Sehr geehrter Herr Podleisek, vielen Dank für Ihren Kommentar, hier meine Antworten dazu:
1. UNGC bezeichnet sich zwar selbst nicht als Nachhaltigkeitsstandard, aber im Prinzip stellen die Prinzipien nichts anderes dar, v.a. auch mit der Erweiterung um den „GC Advanced“ Level. 2. Ich habe GRI verwendet, weil er der de facto Nachhaltigkeitsstandard ist und andere Indikatoren die Vergleichbarkeit für andere eventuell nachfolgenden Studien erschwert hätte. Die Ergebnisse haben gezeigt, dass die Verwendung von GRI als Basis zu ähnlichen Ergebnissen führt wie andere Rankings (vgl. Kurzfassung, FHNW Ranking der Geschäftsberichte und IÖW/Future-Ranking). 3. Es nutzen mit 34 KMU von deutschen 90 KMU insgesamt „CSR-Tourism certified” (siehe Abb. 2 in der Kurzfassung der Masterarbeit)
Hier finden Sie nun eine Kurzfassung der Masterarbeit mit allen wichtigen Informationen: http://360report.org/tl_files/presse/masterarbeit-nachhaltigkeitsberichte-schnabel.pdf
Der Artikel hat ein paar Ungereimtheiten: UNGC ist kein Standard zur Nachhaltigkeitsberichterstattung, und wenn ich GRI als Basis nehme ist wenig überraschen, dass GRI-Berichte diesen Kriterien am ehesten entsprechen. Sehr überrascht hat mich auch die Aussage, dass „CSR-Tourism certified“ der am weitesten verbreitete Standard in Deutschland sein sollte. Leider fehlt dem Artikel die weiterführende Quellenangabe zur entsprechenden Masterarbeit.

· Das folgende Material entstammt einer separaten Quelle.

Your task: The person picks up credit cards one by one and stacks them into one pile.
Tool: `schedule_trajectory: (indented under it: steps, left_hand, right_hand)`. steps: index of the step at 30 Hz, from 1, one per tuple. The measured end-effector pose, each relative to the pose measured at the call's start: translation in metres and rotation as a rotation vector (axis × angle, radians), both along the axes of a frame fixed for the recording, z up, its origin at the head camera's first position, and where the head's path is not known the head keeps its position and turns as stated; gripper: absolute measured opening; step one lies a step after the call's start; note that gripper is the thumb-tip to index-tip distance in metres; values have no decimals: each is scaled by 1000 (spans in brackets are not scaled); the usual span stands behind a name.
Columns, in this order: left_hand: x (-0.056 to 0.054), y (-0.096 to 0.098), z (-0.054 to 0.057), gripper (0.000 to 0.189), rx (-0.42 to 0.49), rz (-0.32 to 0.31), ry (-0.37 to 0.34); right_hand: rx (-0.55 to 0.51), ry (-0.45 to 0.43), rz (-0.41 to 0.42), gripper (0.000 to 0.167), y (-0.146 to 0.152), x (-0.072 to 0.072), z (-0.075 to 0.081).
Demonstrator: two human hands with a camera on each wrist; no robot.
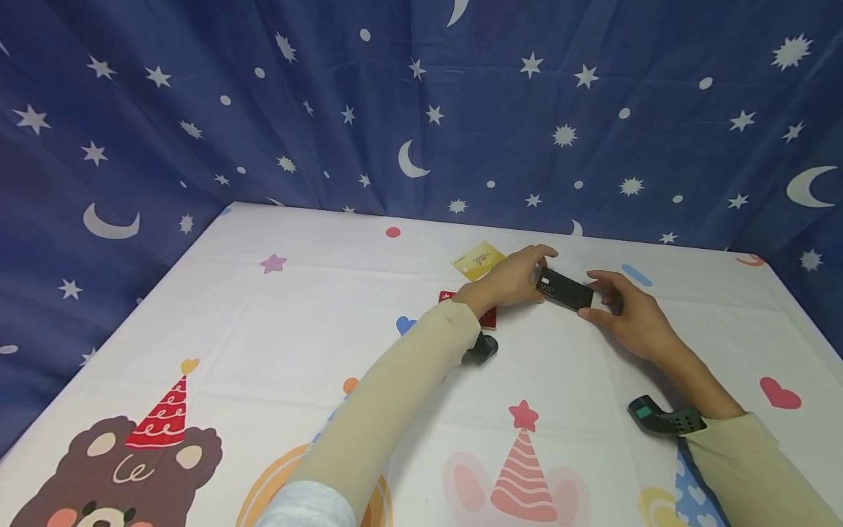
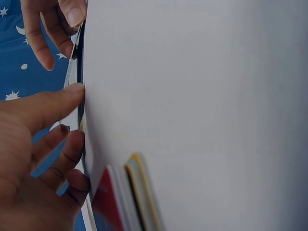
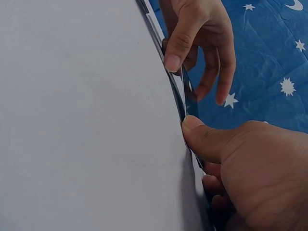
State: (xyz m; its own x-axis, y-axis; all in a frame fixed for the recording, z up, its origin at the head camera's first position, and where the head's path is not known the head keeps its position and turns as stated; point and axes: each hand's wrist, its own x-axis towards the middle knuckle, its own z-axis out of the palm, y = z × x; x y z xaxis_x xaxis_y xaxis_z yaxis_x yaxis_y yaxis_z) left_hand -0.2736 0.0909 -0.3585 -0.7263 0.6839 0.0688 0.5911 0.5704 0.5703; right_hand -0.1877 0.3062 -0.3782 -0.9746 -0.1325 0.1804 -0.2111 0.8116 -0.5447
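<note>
A black card marked VIP is held just over the table between both hands. My left hand pinches its left end with thumb and fingers. At the opposite end, the thumb and fingers of my right hand pinch it. Both wrist views show the card nearly edge-on; the left hand and right hand have their thumbs along its edge. Beside the left wrist lies a red card, partly covered by the arm. Just behind that wrist is a yellow card.
A white printed cloth covers the table, and a blue star-patterned curtain hangs at its back edge. Each wrist wears a black device, the right one plainly visible. The left sleeve crosses the table's middle.
</note>
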Motion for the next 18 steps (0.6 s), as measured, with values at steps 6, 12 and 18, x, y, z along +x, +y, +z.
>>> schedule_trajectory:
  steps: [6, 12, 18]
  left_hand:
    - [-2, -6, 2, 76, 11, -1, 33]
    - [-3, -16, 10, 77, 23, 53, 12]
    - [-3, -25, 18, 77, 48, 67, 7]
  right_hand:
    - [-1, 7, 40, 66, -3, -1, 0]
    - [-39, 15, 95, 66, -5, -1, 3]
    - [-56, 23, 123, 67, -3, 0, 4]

Der letzte Abschnitt bringt es m.E. auf den Punkt, nämlich dass „sich KMU bei der Zusammenstellung der für die Berichte benötigten Daten schwertun, da ihnen Erfahrung sowie personelle und finanzielle Kapazitäten fehlen.“ Ich denke, dass in vielen Unternehmen, auch und gerade im Mittelstand, durchaus der Wille und die Motivation vorherrscht, nachhaltiger zu wirtschaften und dies auch zu dokumentieren. Sei es, um Kosten zu sparen, um einen Wettbewerbsvorteil zu erlangen, oder aus intrinsischer Motivation heraus. Allein, es fehlt an Ressourcen und mittelstandgerechten tools für die Zusammenstellung der Daten und die Erstellung des Berichts. Diese tools sind notwendig, bevor auch von gesetzgeberischer Seite her über eine Berichtspflicht nachgedacht werden kann.